周雅琴肯定打点好了一切,监控应该全部处理干净了才对!
她仍强撑着镇定,甚至轻轻笑了一下:“商总是不是认错人了?应该是姐姐吧。”
她刻意咬重了“姐姐”两个字,像是提醒他,也像是提醒自己。
他们之间的关系。
商丘竹没有立刻回答。
言霜心跳如擂,却仍维持着面上的平静:“商总如果没有别的事,我先去处理晚宴的后续了。”

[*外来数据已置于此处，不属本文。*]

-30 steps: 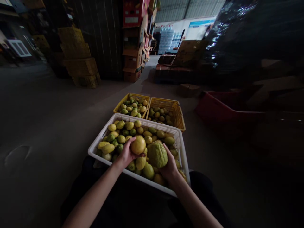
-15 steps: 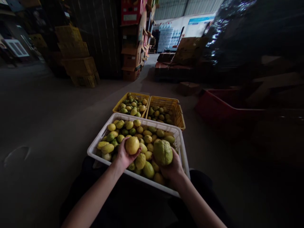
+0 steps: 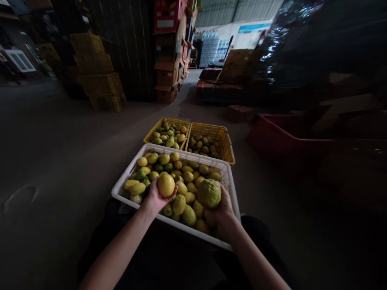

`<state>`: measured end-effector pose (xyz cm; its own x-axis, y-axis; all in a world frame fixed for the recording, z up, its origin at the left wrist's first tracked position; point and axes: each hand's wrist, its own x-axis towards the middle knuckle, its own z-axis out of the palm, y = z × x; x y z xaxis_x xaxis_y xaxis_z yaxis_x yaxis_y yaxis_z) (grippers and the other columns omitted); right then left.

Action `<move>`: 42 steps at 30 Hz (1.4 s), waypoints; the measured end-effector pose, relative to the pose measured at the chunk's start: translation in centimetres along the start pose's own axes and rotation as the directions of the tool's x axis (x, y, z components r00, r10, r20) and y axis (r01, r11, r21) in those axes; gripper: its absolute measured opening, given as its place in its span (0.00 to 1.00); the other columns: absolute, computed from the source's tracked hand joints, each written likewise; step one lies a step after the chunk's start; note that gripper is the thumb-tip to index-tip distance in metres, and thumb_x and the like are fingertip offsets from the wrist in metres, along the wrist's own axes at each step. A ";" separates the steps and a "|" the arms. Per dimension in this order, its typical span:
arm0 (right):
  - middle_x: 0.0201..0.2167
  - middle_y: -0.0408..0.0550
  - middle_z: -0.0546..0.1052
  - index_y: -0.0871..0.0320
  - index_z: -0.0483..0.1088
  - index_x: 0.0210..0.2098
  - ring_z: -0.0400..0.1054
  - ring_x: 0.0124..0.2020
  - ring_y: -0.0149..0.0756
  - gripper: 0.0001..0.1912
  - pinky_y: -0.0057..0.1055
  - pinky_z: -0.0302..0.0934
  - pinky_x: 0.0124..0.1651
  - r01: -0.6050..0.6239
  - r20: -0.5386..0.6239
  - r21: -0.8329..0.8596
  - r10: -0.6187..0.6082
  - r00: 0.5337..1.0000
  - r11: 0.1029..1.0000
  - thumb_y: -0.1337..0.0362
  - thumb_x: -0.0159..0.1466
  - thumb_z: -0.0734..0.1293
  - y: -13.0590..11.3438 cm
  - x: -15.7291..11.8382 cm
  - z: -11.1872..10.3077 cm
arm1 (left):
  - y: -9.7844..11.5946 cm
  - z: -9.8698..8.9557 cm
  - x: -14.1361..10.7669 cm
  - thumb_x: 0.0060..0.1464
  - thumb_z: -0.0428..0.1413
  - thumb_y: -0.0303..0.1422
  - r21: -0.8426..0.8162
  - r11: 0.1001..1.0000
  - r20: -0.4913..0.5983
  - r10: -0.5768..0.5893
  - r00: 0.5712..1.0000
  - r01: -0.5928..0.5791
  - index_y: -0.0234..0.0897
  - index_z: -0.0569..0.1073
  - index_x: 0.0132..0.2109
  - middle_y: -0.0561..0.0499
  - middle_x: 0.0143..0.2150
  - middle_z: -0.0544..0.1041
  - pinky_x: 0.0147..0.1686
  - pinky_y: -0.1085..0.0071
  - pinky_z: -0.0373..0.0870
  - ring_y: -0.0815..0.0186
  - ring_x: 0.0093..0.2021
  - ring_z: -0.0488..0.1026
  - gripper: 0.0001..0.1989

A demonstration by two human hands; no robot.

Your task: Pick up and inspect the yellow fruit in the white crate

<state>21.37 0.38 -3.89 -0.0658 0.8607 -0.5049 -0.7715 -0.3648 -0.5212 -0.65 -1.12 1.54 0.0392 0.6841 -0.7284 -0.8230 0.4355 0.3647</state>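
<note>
Two fruits in hand over a full white crate

From where I stand, the white crate (image 3: pixel 233 197) sits nearest the person, blocking the way to two yellow crates (image 3: pixel 226 143) set side by side just beyond it. A red bin (image 3: pixel 269 139) stands off to the right, one low carton (image 3: pixel 238 114) lies on the floor farther back, and a stack of boxes (image 3: pixel 101 84), four high, rises at far left. All three crates hold fruit, too overlapped to count. Above the white crate, the left hand (image 3: pixel 155 198) is cupped around one round yellow fruit (image 3: pixel 166 185); the right hand (image 3: pixel 225 207) grips one bumpy green fruit (image 3: pixel 209 193), the larger. The two fruits are apart.
</note>
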 end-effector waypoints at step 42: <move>0.33 0.50 0.84 0.56 0.72 0.48 0.82 0.37 0.42 0.15 0.28 0.76 0.28 -0.323 0.149 0.194 0.297 0.943 0.926 0.54 0.70 0.62 -0.6 -1.5 1.9 | 0.1 0.9 0.3 0.71 0.44 0.47 0.167 0.977 0.213 -0.164 0.963 0.130 0.27 0.71 0.57 0.43 0.34 0.79 0.26 0.76 0.76 0.66 0.28 0.78 0.27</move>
<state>20.75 0.02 -1.55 -0.3856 0.7563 -0.5286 -0.8164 -0.5466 -0.1864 -0.18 -0.33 1.88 0.2938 0.7118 -0.6380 -0.7046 0.6123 0.3586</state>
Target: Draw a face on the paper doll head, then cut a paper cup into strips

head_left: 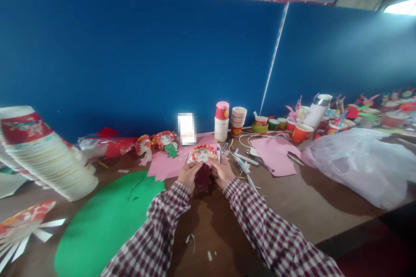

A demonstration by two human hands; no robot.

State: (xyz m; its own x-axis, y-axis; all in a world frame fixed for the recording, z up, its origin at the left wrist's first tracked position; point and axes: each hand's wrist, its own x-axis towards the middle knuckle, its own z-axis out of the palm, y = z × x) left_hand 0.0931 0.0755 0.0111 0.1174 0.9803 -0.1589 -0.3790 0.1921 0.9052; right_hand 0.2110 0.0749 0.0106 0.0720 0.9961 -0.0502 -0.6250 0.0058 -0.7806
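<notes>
Between my two hands, above the brown table, is a paper doll [204,154] with a drawn smiling face, a red and yellow curled rim and a dark maroon body below. My left hand [189,173] pinches its left side, thumb near the chin. On the other side my right hand [222,170] grips the doll's edge in the same way. A similar doll with a green body [170,149] lies on pink paper [169,165] just behind my left hand. Beside it sits another curled-rim paper figure [144,149], partly blurred.
A large green sheet [107,225] and a leaning stack of paper cups [48,156] are at left. Behind my hands stand cup stacks [221,121]. Pens and a glue gun [242,164], pink sheets [274,156] and a white plastic bag [357,164] lie to the right.
</notes>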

她转身要走,脚步比平时快了几分,几乎称得上是落荒而逃。
“站住。”商丘竹的声音在她身后响起。
言霜脚步一顿,却没有回头。
“我这里有监控。明天就可以发布出去,让全世界的人都知道,言家安排的这一手好戏。”
言霜的背脊瞬间僵直,她猛地转过身,血色瞬间从脸上褪去。
商丘竹轻轻地笑了,笑意不达眼底。
其实他根本没拿到什么监控,他甚至懒得让人去调取。
他慢条斯理地从西装内袋掏出手机,修长的手指在屏幕上轻轻滑动:“你说你从我的房间里出来,你猜猜大家会怎么说?”
言霜脸色煞白,“商总,您这是什么意思?”
她纤细的手抓紧了裙摆,昂贵的真丝面料在她掌心皱成一团。
商丘竹盯着她,目光一寸寸扫过她的脸,像是在欣赏她此刻的慌乱。
“我什么意思?”他终于站起身,一步步朝她走来。
每一步都像是踩在她的神经上,压迫感铺天盖地。
言霜下意识后退,直到后背抵上冰冷的墙壁,退无可退。
“这句话应该是我来问才对?”他的眼底燃着骇人的怒火,“你们言家什么意思?”
言霜的呼吸彻底乱了。
她的唇瓣轻轻颤抖着,最终无力地抿成一条苍白的线。
这个细微的动作,已经是最诚实的回答。
商丘竹盯着她躲闪的目光,声音里淬着冰:“怎么,言家就这么缺钱?”
他嗓音低沉,字字如刀,“卖一个女儿还不够,还要卖第二个?”
屈辱、难堪、愤怒,所有情绪在胸腔里翻涌,可言霜偏偏……无法反驳。
因为这就是事实。
言振业和周雅琴确实把她和言悠当作筹码,一个用来联姻,一个用来“补救”。
她不过是这场利益交易里的一枚棋子。
她死死咬住下唇,直到尝到血腥味,才勉强压下那股几乎要冲破喉咙的哽咽。
“商总……”她声音轻颤,“视频……求您别公开。”
如果视频真的泄露出去,言家会彻底沦为笑柄,言悠的婚事泡汤,她自己也会忍受无尽羞辱。
商丘竹盯着她微微发抖的肩膀,眼底闪过一丝晦暗不明的情绪。